Pełno-nośny skok boczny
Ćwiczenie to zaczyna wprowadzać plyometryki do rutyny rehabilitacyjnej, która może pomóc w powrocie do biegania i uprawiania sportu. (Zwiększ prędkość tego ćwiczenia w miarę postępu leczenia.)
- Połóż zwinięty ręcznik lub krótki przedmiot na ziemi z boku swojej zranionej stopy.
- Wskocz na ręcznik i wyląduj na zranionej stopie.
- Następnie wskocz z powrotem na ręcznik i wyląduj na nieuszkodzonej stopie.
Równowaga: Pojedyncza pozycja nóg na ręczniku
Urazy w kostkach często mogą powodować zmniejszenie zdolności równowagi. Pod koniec rehabilitacji wykonywanie czynności równoważenia jest ważnym sposobem zapobiegania przyszłym obrażeniom. Wykonaj to ćwiczenie 10 razy z rzędu.
- Złożyć ręcznik w mały prostokąt i umieścić na ziemi.
- Stań z kontuzjowaną stopą na ręczniku.
- Podnieś nieuszkodzoną nogę z ziemi stojąc tylko na ręczniku z kontuzjowaną nogą.
- Przytrzymaj przez 15 sekund. (Gdy równowaga się poprawia, wydłuż czas postawy na zranioną nogę do 45 sekund).
- Zwróć nieuszkodzoną stopę na podłogę.
- Możesz zwiększyć wyzwanie stojąc na bardziej niestabilnych powierzchniach, takich jak BOSU lub deska chybotania. Twój PT może również użyć deski BAPS podczas ćwiczeń na ćwiczeniach równowagi.
Słowo od DipHealth
Po urazie kostki możesz skorzystać z pracy z fizjoterapeutą, aby pomóc Ci odzyskać ruch kostki i siłę oraz przywrócić normalną mobilność funkcjonalną. Twoje PT będzie prawdopodobnie przepisywać ćwiczenia, które pomogą Ci odzyskać ruch i przywrócić cię do poprzedniego poziomu aktywności.
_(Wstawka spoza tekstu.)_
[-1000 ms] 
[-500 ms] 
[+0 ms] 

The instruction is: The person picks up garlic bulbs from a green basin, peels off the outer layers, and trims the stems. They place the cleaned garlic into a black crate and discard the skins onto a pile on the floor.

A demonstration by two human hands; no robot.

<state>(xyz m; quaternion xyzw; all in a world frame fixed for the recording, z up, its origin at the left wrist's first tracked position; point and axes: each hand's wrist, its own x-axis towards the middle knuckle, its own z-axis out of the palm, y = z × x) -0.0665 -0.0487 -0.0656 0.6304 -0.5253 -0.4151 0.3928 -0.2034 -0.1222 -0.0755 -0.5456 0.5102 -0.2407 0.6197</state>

Natychmiastowa pierwsza pomoc w przypadku urazów sportowych
Zapoznaj się z poradami dotyczącymi pierwszej pomocy, aby poradzić sobie z urazem sportowym na miejscu. Dowiedz się, jak używać RICE do ostrych urazów i zapobiegania przewlekłym urazom.
Uraz palca - Uraz
Seria obrazów leczenia amputacji palcem zakończonym zabiegiem niechirurgicznym.
Ambien Leczenie w przypadku śpiączki, dystonii i urazów mózgu
Ambien (lub zolpidem) leczy bezsenność, ale czy może pomóc w zaburzeniach neurologicznych, takich jak śpiączka, dystonia, parkinsonizm, udar, demencja i urazy mózgu?